A couple of years into doing this, I was asked to organise a children program for the Cairns Festival. Meanwhile, June Perkins, myself and an actor, wrote a script writing workshop as discourse for community issues. Called ‘Out of the Box’ Theatre, I have kept this idea alive in various forms including providing as a workshop in the local rural community and taking an offshoot from it as an ‘Empathy’ workshop, to the MultiCultural Conference in Townsville in 2011. That same year I was asked to act in a local theatre production of ‘The Female of the Species”.

During those years, I began looking at my physiotherapy practice around bringing a creative perspective to maintaining activity with the older person. Following the design of a project I called, “Fake It’, a play on the idea of non-exercise, having fun or playing games with movement, I worked with members of the University of the Third Age to design ‘The Big Board Game‘. That project in particular gave me a great thrill as older men laughed through activities of their own design provoking one woman to remark, “I haven’t seen him laugh so much for many years.” While designed for the older person, I was provided the opportunity by Creative Cairns to host a children’s style of the Big Board Game at the Tanks Perfoming Arts Centre, Cairns, in March 2014. This foray into creative movement meant that, when I met contemporary dancer, Jess Jones, who wanted to do a project in 2011, I jumped right in there.

After that Jess, myself and Miriam Torzillo developed a contemporary dance in community project we called ‘Made2Move’. Our endeavours got noticed by AusDance who referred us to Liz Lea of Canberra Dance Theatre, who invited me to the inaugural DANscienCE Festival. Since then my own movement training and learning about facilitating contemporary dance creative class has continued through three further projects. And somewhere over 2011, 2102, I supported other artists run children multi-art workshop programs: ‘Flights of Fancy’; ‘Sound Structures’.

Recognising a certain ‘ceiling’ in my own capacity for networking with the larger number of people that I felt I needed to in this aspiration to facilitate the arts as a transformative process, in 2011 I undertook some courses from Landmark Education. This work certainly allowed me to accept the invitation to DANscienCE where I worked on a panel with a physiotherapist, Roz Penfold, who had been physio to the Australian Ballet Company and Australian Triathlon Team. In 2013-14 I attended the Landmark ‘Wisdom Course’ from which my view on ‘seeming’ has developed.

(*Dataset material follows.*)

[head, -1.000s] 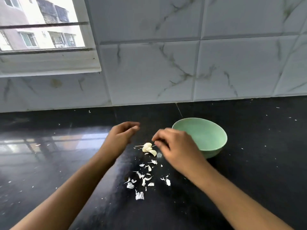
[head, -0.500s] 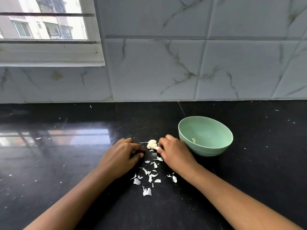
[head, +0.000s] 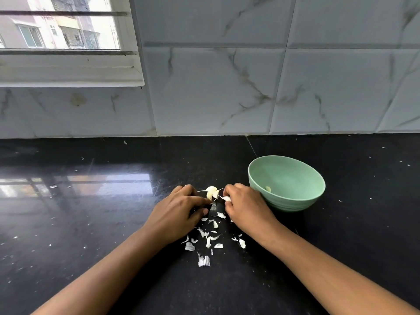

It was fabulous to be able to attend the Landmark Wisdom Conference in San Fransisco  in May 2014, and rub shoulders with 800 people who are asking how they can better contribute to the world. Particular to the creative process was a workshop of Sandy Robbins, who asked,”What if, instead of having rules about what people can say to us, we were open to listening to whatever anyone wanted to say to us, however they wanted to say”. The workshop that followed was amazing in its somewhat simple method but huge effect. I came away with the most wonderful new understanding about listening and a clear understanding why he is one of the USA’s lead actor coaches: huge humanity evoked through the arts.

As I now post this report, I have a Children’s Arts program to organise for this years Cairns Festival: another Children Festival for the Tableland Folk Festival. I am putting my support behind Liz Lea of Canberra Dance Theatre and organiser of the 2013 DANscienCE Festival, to organise another DANscienCE in 2015. And, towards that, I am hoping to organise a North Queensland day festival of DANscienCE as a lead into the Brisbane Festival.

My conclusion about my creative life, is that life outs, so hold on to the idea that the creative idea is the only idea. It’s power gives us all good things in every aspect of our life. And where it has no expression, well these spots of our life are our failures. Finally, love the failures, they point to the place that creativity is looking for a home.